Looby at 14, my bright beautiful unicorn of a girl, mandy charlton, photographer, writer, blogger

Today is the day, I officially feel older than my years, today the realisation hits that my last child, my youngest baby is 14 years old, she's still so young and precious though, she still has a childlike wonder which no one has managed to steal or dull, I think everyone should view the world like Looby does, for Looby sees the good in everything, she genuinely wants to make the world better, I remember not long after he dad and I split up, it was nearing the season of shopping for Christmas presents and she asked if I was going to buy something for her dad, I asked, what did she think was appropriate?  "Oh, a mug, mammy" she said "You could just write "I'm sorry I messed up on it". She really did believe that would work, if only the world could be the way that Looby sees it.

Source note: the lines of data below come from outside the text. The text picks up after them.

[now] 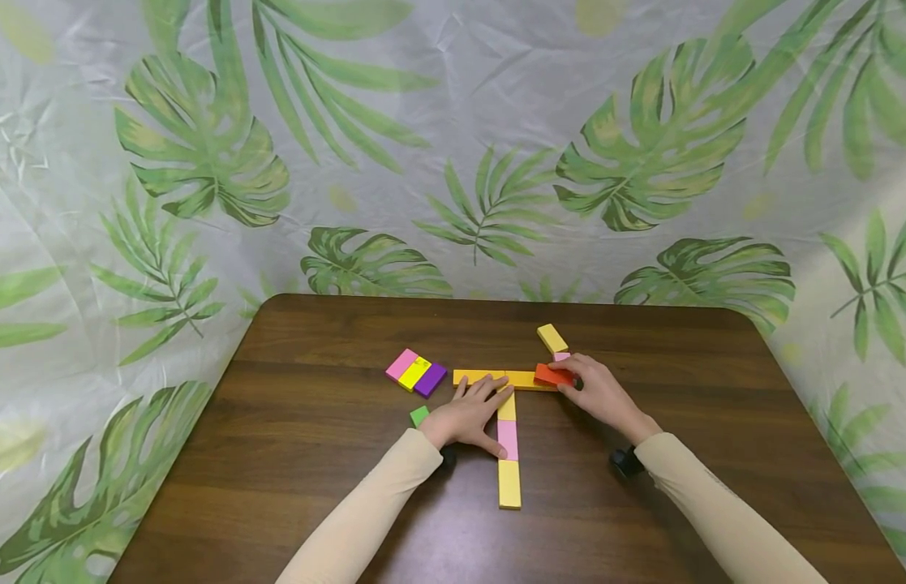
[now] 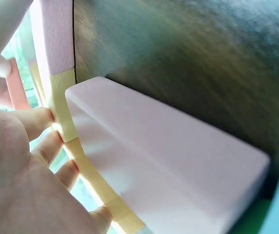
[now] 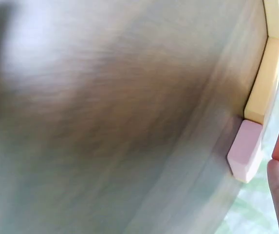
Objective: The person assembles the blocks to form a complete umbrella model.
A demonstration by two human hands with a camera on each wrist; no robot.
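A leafy cloth [image 1: 453,97] hangs beyond a brown table [image 1: 314,503]. On it, blocks form a T: a yellow-orange row [image 1: 524,379] at the far end and a yellow-pink-yellow column [image 1: 508,485] running near. The left hand [image 1: 467,418] lies over their junction, fingers spread, fingertips touching the row. The right hand [image 1: 602,393] pinches a red block [image 1: 551,375] between thumb and fingers at the row's right end; contact between the two is unclear. Far left of the column sits a pink, yellow and purple trio [image 1: 416,372]. A yellow block [image 1: 551,338] lies beyond the red one, a partly hidden pink block [image 1: 561,356] between them. A green block [image 1: 419,416] shows beside the left wrist.
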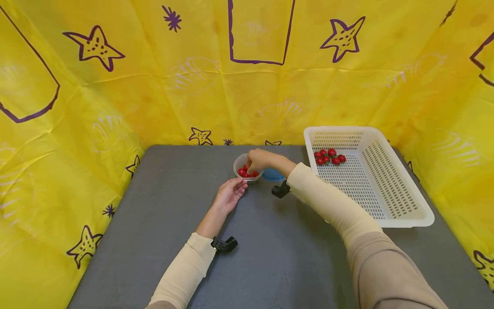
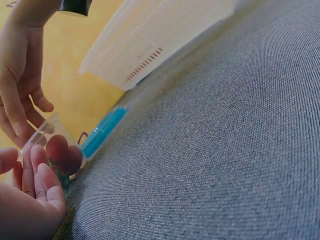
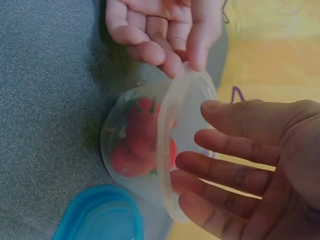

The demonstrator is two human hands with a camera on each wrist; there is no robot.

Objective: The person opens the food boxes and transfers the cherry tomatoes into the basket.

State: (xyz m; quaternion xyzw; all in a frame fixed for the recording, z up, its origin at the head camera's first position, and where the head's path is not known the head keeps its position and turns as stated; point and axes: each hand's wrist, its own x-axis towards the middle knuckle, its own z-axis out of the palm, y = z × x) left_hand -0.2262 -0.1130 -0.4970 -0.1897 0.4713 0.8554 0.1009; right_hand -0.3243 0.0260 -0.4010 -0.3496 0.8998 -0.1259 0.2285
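Observation:
A clear plastic container (image 1: 236, 167) with cherry tomatoes (image 3: 137, 162) inside stands near the table's far side. My left hand (image 1: 227, 196) pinches its near rim between thumb and fingers, as the right wrist view shows. Over the container's mouth is my right hand (image 1: 262, 160), its fingers relaxed and spread, some of them at the rim (image 3: 166, 135). Nothing is visible in that hand. A blue lid (image 1: 273, 174) lies on the table just right of the container, partly hidden by the right arm in the head view.
A white slotted plastic basket (image 1: 405, 223) stands on the right of the grey table (image 1: 162, 206). More cherry tomatoes (image 1: 332, 152) are grouped in its far left corner. Yellow patterned cloth (image 1: 146, 98) hangs around the table's back and sides.

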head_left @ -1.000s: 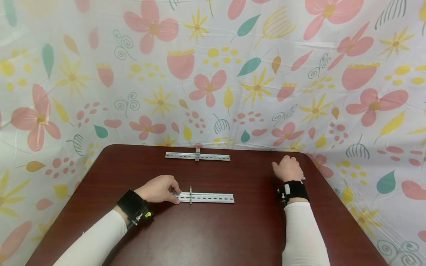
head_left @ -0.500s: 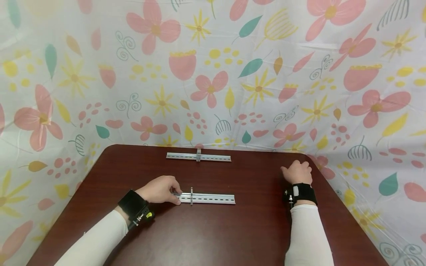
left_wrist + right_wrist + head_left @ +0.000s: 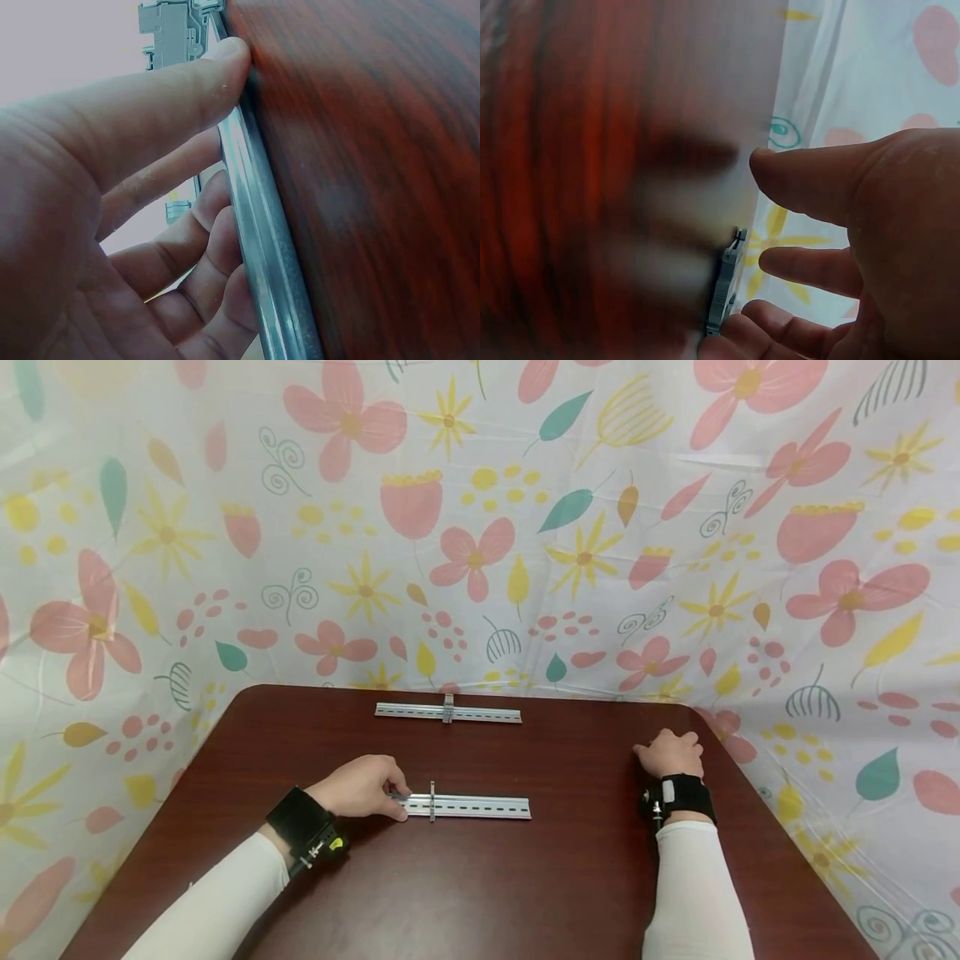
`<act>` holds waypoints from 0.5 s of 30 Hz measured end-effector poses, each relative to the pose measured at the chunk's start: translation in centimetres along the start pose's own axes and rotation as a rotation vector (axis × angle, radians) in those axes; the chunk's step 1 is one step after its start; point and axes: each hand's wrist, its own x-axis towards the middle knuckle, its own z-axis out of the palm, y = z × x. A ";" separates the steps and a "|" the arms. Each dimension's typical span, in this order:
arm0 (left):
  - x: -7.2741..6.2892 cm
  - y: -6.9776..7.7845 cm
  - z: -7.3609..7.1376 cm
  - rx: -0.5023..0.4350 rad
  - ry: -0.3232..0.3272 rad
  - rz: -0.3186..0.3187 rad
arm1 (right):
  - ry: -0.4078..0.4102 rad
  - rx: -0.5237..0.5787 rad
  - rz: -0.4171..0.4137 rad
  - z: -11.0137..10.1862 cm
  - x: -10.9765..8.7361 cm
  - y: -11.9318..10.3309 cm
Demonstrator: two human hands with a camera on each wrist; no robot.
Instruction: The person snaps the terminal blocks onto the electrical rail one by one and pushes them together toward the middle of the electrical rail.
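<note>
Head view: front rail pinched by L hand; R hand, fingers apart, seen nr grey block (R-wrist view).

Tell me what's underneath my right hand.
The right wrist view shows a small grey part on the table by your right hand. In the head view that hand covers it; whether more lies beneath can't be seen.
</note>
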 end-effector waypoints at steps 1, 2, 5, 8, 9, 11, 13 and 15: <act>0.0 0.0 0.0 0.001 0.001 0.009 | -0.004 -0.005 -0.003 0.0 0.0 0.0; 0.0 0.0 0.0 0.001 0.001 0.007 | -0.008 -0.007 -0.004 0.1 0.1 0.1; 0.0 0.0 0.1 -0.001 0.002 0.009 | -0.026 -0.024 -0.001 0.1 0.2 0.2; 0.1 -0.2 0.1 0.000 0.002 0.009 | -0.043 -0.039 0.003 0.1 0.2 0.3; 0.1 -0.2 0.1 -0.001 0.003 0.014 | -0.048 -0.041 0.003 0.0 0.2 0.2; 0.1 -0.3 0.1 -0.003 0.003 0.019 | -0.056 -0.042 0.000 0.0 0.2 0.2; 0.1 -0.3 0.1 -0.004 0.003 0.022 | -0.062 -0.042 -0.003 -0.1 0.2 0.1; 0.1 -0.3 0.1 -0.004 0.003 0.021 | -0.067 -0.047 -0.007 -0.1 0.2 -0.1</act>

Looby is my only child I was well enough to hold straight after birth, and the one I stayed in hospital longest with whilst my moods were studied and writing pads were scribbled on deciding what they should do to me, I'll always be grateful for that month though, because I really did bond with Looby, not even once did I feel postnatally depressed as I had with Iain or Abigail.

I've been thinking about Looby's childhood a lot recently, maybe because I have time now, because we have this precious time that mums and daughters don't usually get to experience, I'm incredibly privileged to be able to have a career which suits home educating, something else to be grateful for, I also know that whatever happens in this year, Looby will remember it for the rest of her life, it's both a blessing and a pressure point, I worry that I'll fail her and won't be able to make each moment count, make every second magical but then I realise that what I'm essentially doing is giving her time and space to become the person she really wants to be, time to discover herself, time to form an identity in a way that traditional schooling won't allow.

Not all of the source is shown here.